Output the full listing below exactly; the images stay out.

**DATA SHOWN**.
+---+

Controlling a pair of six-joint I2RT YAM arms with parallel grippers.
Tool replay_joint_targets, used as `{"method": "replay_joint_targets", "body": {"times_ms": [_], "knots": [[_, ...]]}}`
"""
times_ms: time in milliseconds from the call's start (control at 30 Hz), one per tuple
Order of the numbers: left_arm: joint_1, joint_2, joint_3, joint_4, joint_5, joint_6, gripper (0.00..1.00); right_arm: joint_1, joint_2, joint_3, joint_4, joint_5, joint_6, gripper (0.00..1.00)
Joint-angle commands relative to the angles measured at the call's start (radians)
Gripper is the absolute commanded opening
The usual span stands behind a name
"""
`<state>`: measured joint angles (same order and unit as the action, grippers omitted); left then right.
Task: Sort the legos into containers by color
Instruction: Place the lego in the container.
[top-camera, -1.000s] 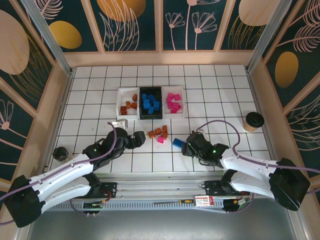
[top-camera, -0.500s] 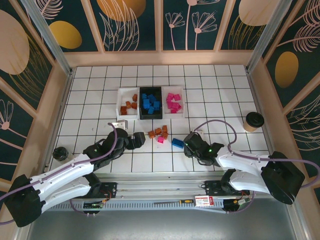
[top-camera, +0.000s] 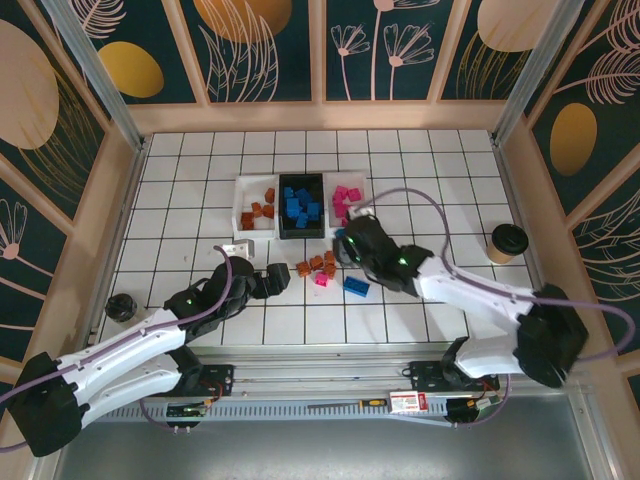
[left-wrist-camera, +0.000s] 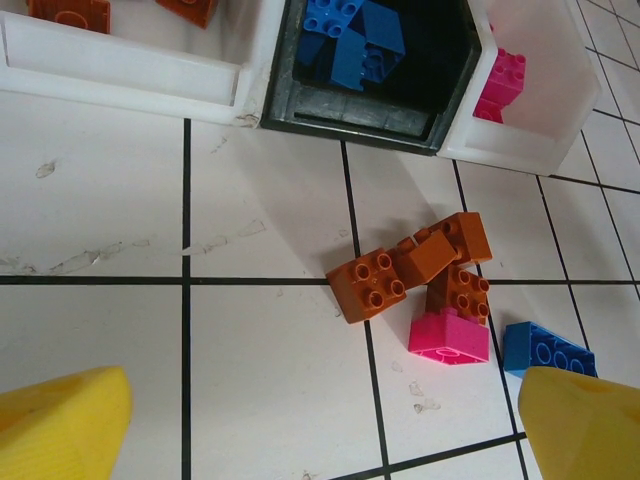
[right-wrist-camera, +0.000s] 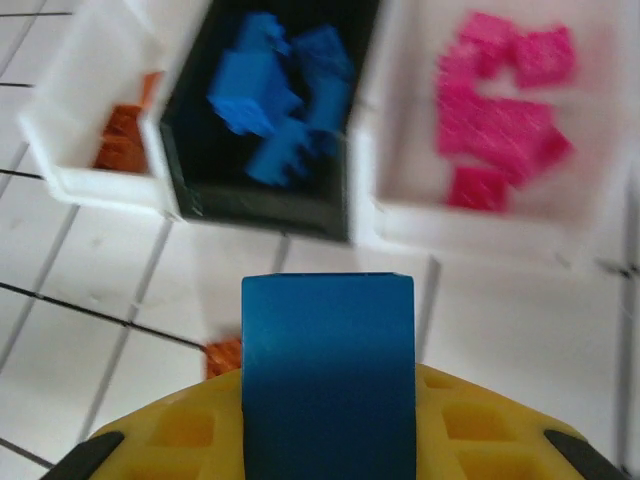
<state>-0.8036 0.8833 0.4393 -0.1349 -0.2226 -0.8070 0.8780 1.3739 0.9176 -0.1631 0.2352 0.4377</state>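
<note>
Three trays stand in a row: a white tray (top-camera: 240, 208) with orange-brown legos (top-camera: 262, 207), a black tray (top-camera: 282, 232) with blue legos (top-camera: 301, 206), and a white tray (top-camera: 363, 205) with pink legos (top-camera: 347, 205). In front lie loose orange-brown legos (left-wrist-camera: 375, 285), a pink lego (left-wrist-camera: 450, 335) and a blue lego (left-wrist-camera: 545, 350). My left gripper (left-wrist-camera: 320, 430) is open just short of this pile (top-camera: 317, 268), nothing between its fingers. My right gripper (top-camera: 345, 248) hovers in front of the black tray (right-wrist-camera: 260, 205), shut on a blue lego (right-wrist-camera: 328, 340).
A dark paper cup (top-camera: 507, 242) stands at the right. A small dark round object (top-camera: 121, 306) lies by the left wall, and a small pale piece (top-camera: 238, 248) sits in front of the left tray. Low walls ring the tiled floor.
My right arm has swung from the near right up and left toward the trays, over the loose pile. The left arm has hardly moved, and the floor legos stay put.
</note>
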Motion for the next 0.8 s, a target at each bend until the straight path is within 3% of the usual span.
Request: {"method": "replay_joint_targets", "body": {"times_ms": [0,300,367,400,433,533,767], "knots": [[0.001,-0.018,-0.002,-0.022,-0.02,-0.02,0.99,-0.029,0.18,0.142,0.088,-0.06,-0.092,0.17],[0.0,-0.071,-0.01,-0.052,-0.018,-0.033,0.98,-0.118,0.601,0.537,0.064,-0.083,-0.097,0.2],[0.0,-0.075,-0.011,-0.054,-0.016,-0.033,0.99,-0.127,0.641,0.583,0.051,-0.08,-0.092,0.28],[0.0,-0.076,-0.011,-0.056,-0.017,-0.034,0.99,-0.13,0.652,0.601,0.047,-0.078,-0.091,0.39],[0.0,-0.075,-0.01,-0.058,-0.016,-0.033,0.99,-0.132,0.655,0.611,0.042,-0.074,-0.092,0.47],[0.0,-0.073,-0.005,-0.063,-0.02,-0.031,0.99,-0.13,0.618,0.6,0.043,-0.078,-0.094,0.56],[0.0,-0.078,0.001,-0.064,-0.023,-0.031,0.99,-0.111,0.367,0.342,0.111,-0.089,-0.072,0.6]]}}
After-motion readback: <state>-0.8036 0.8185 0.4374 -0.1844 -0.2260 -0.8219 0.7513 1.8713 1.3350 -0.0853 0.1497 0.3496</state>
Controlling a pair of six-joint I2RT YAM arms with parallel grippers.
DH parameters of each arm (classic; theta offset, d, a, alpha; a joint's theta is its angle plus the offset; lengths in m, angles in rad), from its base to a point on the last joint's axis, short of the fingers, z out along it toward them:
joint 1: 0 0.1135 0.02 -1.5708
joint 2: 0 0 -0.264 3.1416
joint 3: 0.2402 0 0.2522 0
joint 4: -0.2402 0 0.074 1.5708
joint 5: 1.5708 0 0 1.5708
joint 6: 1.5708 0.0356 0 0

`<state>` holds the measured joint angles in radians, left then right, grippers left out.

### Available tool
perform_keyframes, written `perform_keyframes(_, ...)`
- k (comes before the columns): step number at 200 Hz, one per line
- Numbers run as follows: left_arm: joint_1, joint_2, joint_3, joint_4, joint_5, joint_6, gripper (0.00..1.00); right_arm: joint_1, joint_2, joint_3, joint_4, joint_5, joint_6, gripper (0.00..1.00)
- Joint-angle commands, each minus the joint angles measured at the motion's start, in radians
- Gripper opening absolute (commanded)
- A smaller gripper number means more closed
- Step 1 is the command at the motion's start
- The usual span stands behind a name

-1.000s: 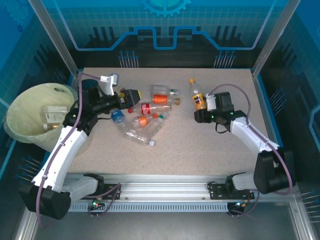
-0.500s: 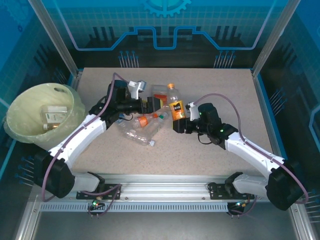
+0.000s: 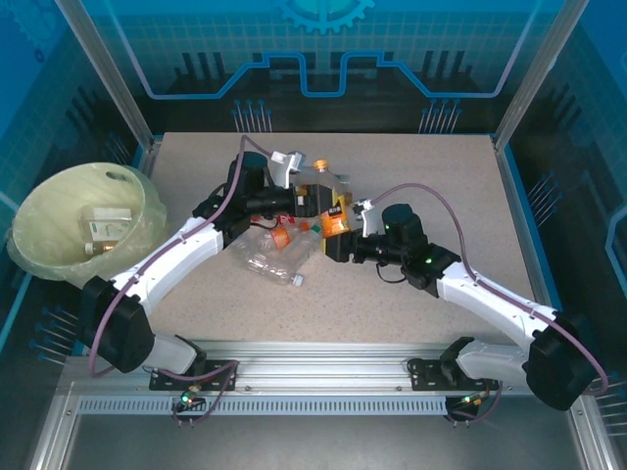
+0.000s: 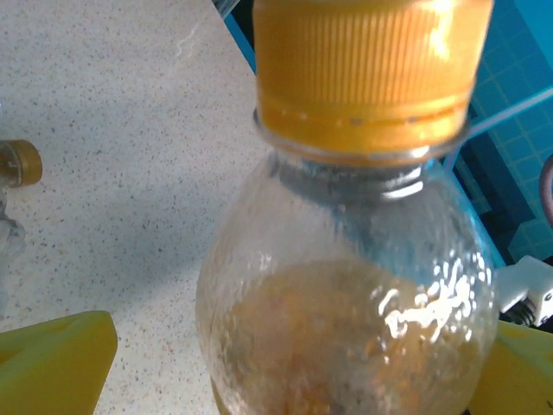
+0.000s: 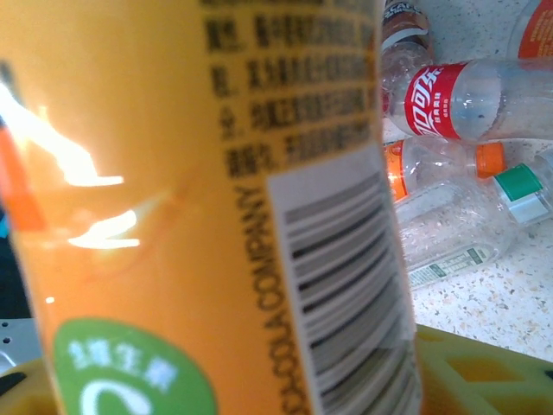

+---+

**ANSWER FOR THE TASK**.
Controlling a pair of six-joint I2RT YAM arms with parallel grippers.
Tool replay_joint_targets, used as `{"method": "replay_joint_targets", "body": {"times_ms": [_], "knots": [[_, ...]]}}`
"""
times_ms: time in milliseconds from the call's start (control at 30 Hz), one per tuple
Order of the numbers: left_arm: joint_1, joint_2, joint_3, joint_4, joint_5, joint_6, gripper (0.00..1.00); right_arm: joint_1, joint_2, joint_3, joint_4, joint_5, joint_6, gripper (0.00..1.00)
Joint-angle commands relative to the angles measured at the call's start (radians)
Gripper is the absolute commanded opening
The usual span stands behind a name
"""
`<state>`: measured joint angles (same order and unit as the action, grippers omitted); left then right.
Task: Sort the legos into containers by color
Instruction: Place the lego in the container.
[top-camera, -1.000s] 
[top-camera, -0.500s] 
[top-camera, +0.000s] 
[left-wrist-camera, +0.000s] 
[right-wrist-camera, +0.000s] 
<state>-0.8036 0.8833 0.4393 -0.1349 -0.2226 -0.8070 0.8780 1.3739 0.9176 -0.1631 0.2352 0.4377</state>
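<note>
Three trays stand in a row: a white tray (top-camera: 240, 208) with orange-brown legos (top-camera: 262, 207), a black tray (top-camera: 282, 232) with blue legos (top-camera: 301, 206), and a white tray (top-camera: 363, 205) with pink legos (top-camera: 347, 205). In front lie loose orange-brown legos (left-wrist-camera: 375, 285), a pink lego (left-wrist-camera: 450, 335) and a blue lego (left-wrist-camera: 545, 350). My left gripper (left-wrist-camera: 320, 430) is open just short of this pile (top-camera: 317, 268), nothing between its fingers. My right gripper (top-camera: 345, 248) hovers in front of the black tray (right-wrist-camera: 260, 205), shut on a blue lego (right-wrist-camera: 328, 340).
A dark paper cup (top-camera: 507, 242) stands at the right. A small dark round object (top-camera: 121, 306) lies by the left wall, and a small pale piece (top-camera: 238, 248) sits in front of the left tray. Low walls ring the tiled floor.
My right arm has swung from the near right up and left toward the trays, over the loose pile. The left arm has hardly moved, and the floor legos stay put.
</note>
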Motion for the next 0.8 s, a target at each bend until the straight path is within 3% of the usual span.
Request: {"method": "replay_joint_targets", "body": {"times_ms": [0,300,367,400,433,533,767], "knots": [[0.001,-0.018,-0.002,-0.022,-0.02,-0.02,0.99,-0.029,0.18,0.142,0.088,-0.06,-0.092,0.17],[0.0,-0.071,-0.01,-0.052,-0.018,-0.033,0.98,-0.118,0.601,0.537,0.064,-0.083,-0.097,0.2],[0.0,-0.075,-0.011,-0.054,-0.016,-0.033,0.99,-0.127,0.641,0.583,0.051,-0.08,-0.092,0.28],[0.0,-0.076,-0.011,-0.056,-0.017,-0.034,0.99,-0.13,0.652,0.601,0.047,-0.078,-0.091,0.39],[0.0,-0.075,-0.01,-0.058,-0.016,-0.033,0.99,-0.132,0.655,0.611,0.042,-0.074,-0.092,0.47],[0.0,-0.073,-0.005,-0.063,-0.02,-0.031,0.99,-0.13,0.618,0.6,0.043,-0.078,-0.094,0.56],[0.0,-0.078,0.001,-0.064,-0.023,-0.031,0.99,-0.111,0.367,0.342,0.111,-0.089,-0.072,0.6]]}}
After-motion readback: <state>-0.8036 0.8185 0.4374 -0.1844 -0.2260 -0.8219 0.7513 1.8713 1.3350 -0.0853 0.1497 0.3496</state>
Controlling a pair of six-joint I2RT YAM arms with parallel grippers.
DH parameters of each arm (classic; theta offset, d, a, alpha; a joint's theta is its angle plus the offset; lengths in m, angles in rad), from its base to a point on the last joint's axis, short of the fingers, z out along it toward them:
joint 1: 0 0.1135 0.02 -1.5708
joint 2: 0 0 -0.264 3.1416
joint 3: 0.2402 0 0.2522 0
joint 4: -0.2402 0 0.074 1.5708
joint 5: 1.5708 0 0 1.5708
joint 6: 1.5708 0.0356 0 0

`<state>` holds the measured joint angles in radians, left then right, grippers left out.

### Available tool
perform_keyframes, written `perform_keyframes(_, ...)`
- k (comes before the columns): step number at 200 Hz, one per line
- Numbers run as follows: left_arm: joint_1, joint_2, joint_3, joint_4, joint_5, joint_6, gripper (0.00..1.00); right_arm: joint_1, joint_2, joint_3, joint_4, joint_5, joint_6, gripper (0.00..1.00)
- Joint-angle commands, each minus the joint angles measured at the motion's start, in radians
- Gripper opening absolute (commanded)
- A smaller gripper number means more closed
- Step 1 is the command at the motion's start
- The usual span stands behind a name

-1.000s: 
-0.500s: 
+0.000s: 
+0.000s: 
+0.000s: 

The exercise is now done.